→ PROBLEM REQUIREMENTS
Could you retype every line below exactly, omitting the images?
>>>>
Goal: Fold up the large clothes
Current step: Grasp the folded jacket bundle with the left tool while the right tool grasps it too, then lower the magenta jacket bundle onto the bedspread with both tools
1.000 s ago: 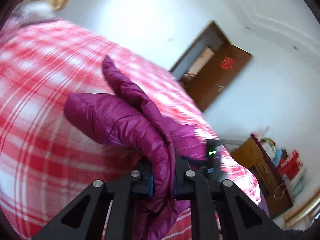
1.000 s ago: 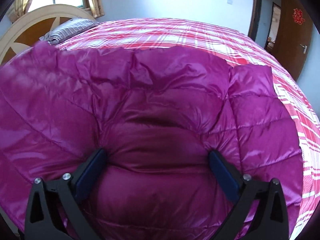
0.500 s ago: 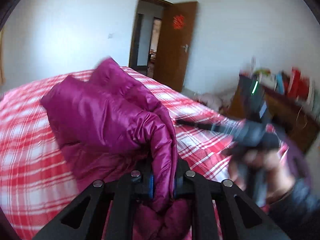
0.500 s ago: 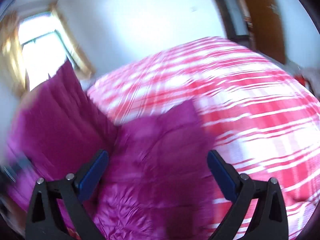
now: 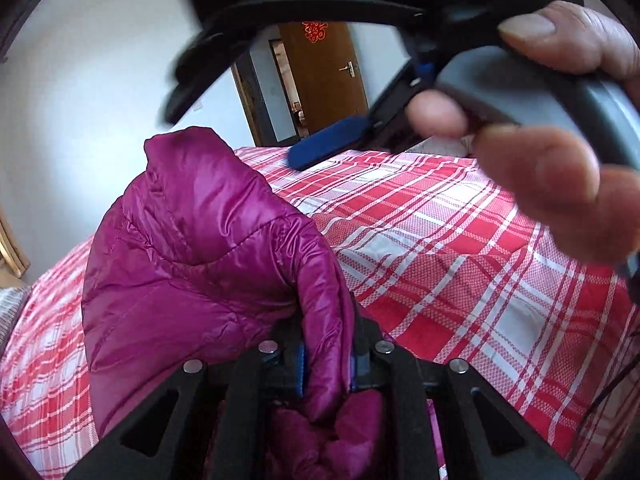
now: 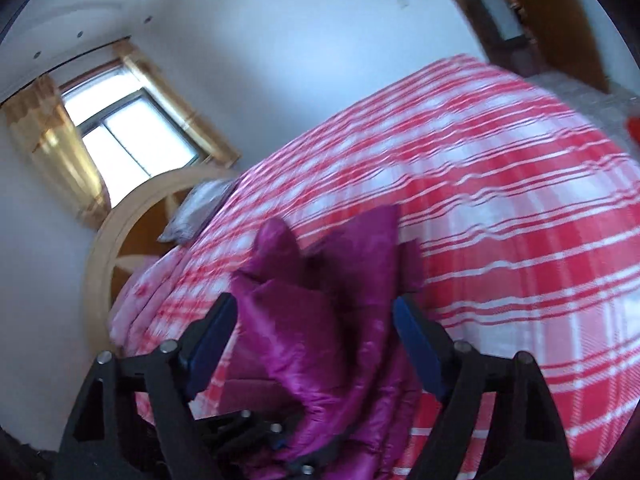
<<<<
→ SOLVED PROBLEM
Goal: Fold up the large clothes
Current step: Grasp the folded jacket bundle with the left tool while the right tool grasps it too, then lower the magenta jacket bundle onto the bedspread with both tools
1.000 s ago: 
1.000 s ago: 
0.500 s ago: 
0.500 s ago: 
now: 
now: 

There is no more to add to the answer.